9 Ways Cleaning Can Conquer Anxiety

When it comes to my anxiety, depression or well-being in general, I am always willing to test out or work on new things that may alleviate the more difficult times. I have lots of tools and exercises that I already use to manage my mental health, but you can NEVER have too many.

Over the past couple of months, I have found the latest thing to add to my toolbox…cleaning!

I know what you’re thinking.

Cleaning is the last thing you feel like doing when that familiar feeling of dread kicks in. It’s a chore, and a bore, right?

Well I thought the same up until recently. when I was told about a certain instagram account called mrshinchhome run by the lovely Sophie Hinchliffe. It was apparently addictive and I was skeptical about it because cleaning really wasn’t something I enjoyed – even less so, watching someone else doing it!

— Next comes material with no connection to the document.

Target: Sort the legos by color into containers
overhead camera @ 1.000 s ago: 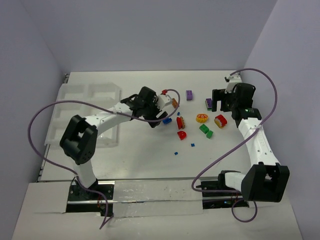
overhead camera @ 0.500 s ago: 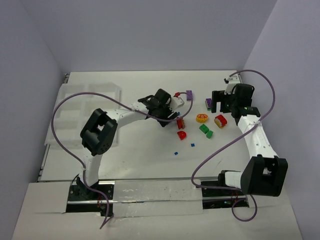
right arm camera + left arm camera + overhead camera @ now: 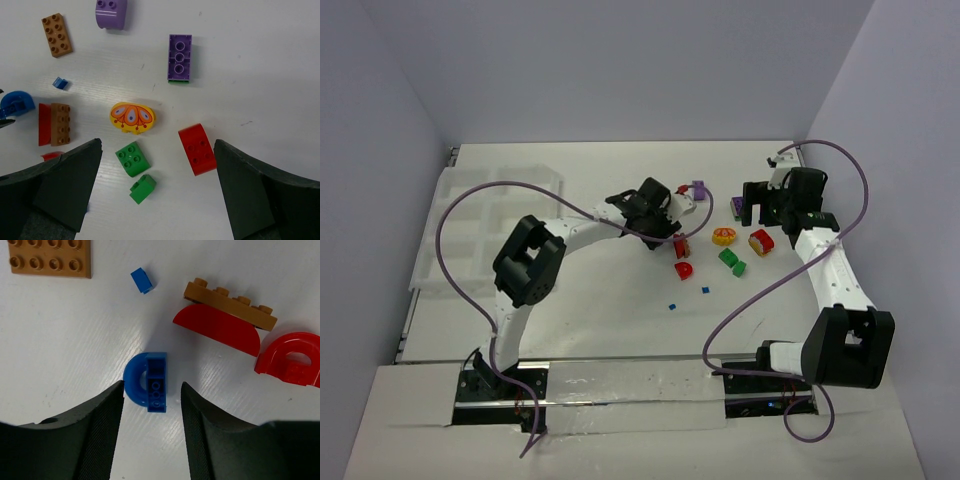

But, intrigued enough, I had a peek and before I knew it, I was watching story after story.

I was hooked.

Suddenly, all I wanted to do was head down the cleaning isles and blitz the house! The last time I’d felt anything remotely like this was during pregnancy when that mad nesting instinct kicked in. I was suddenly stocking up on cleaning products and scrubbing areas I’d never given a second thought to. My other half must have thought I’d had a personality transplant.

After a few weeks of ‘hinching’, I was noticing how many women were commenting that this had really helped their mental health and how happy they were that they had stumbled upon her account.

This made me look at my own feelings and I realized that it had been having the same effect on me.

So what is it about this new cleaning craze that really helps us with something as important as our mental health and how can it help you?

cleaning for anxiety, mindfulness, de-cluttering


1. Cleaning Is Mindful.

We all know how important mindfulness is when it comes to managing our anxiety and depression. Mindfulness can be used in many ways and encourages us to be present and more aware in our every day lives.

Some examples of mindfulness activities are: colouring, cooking, knitting…and even cleaning!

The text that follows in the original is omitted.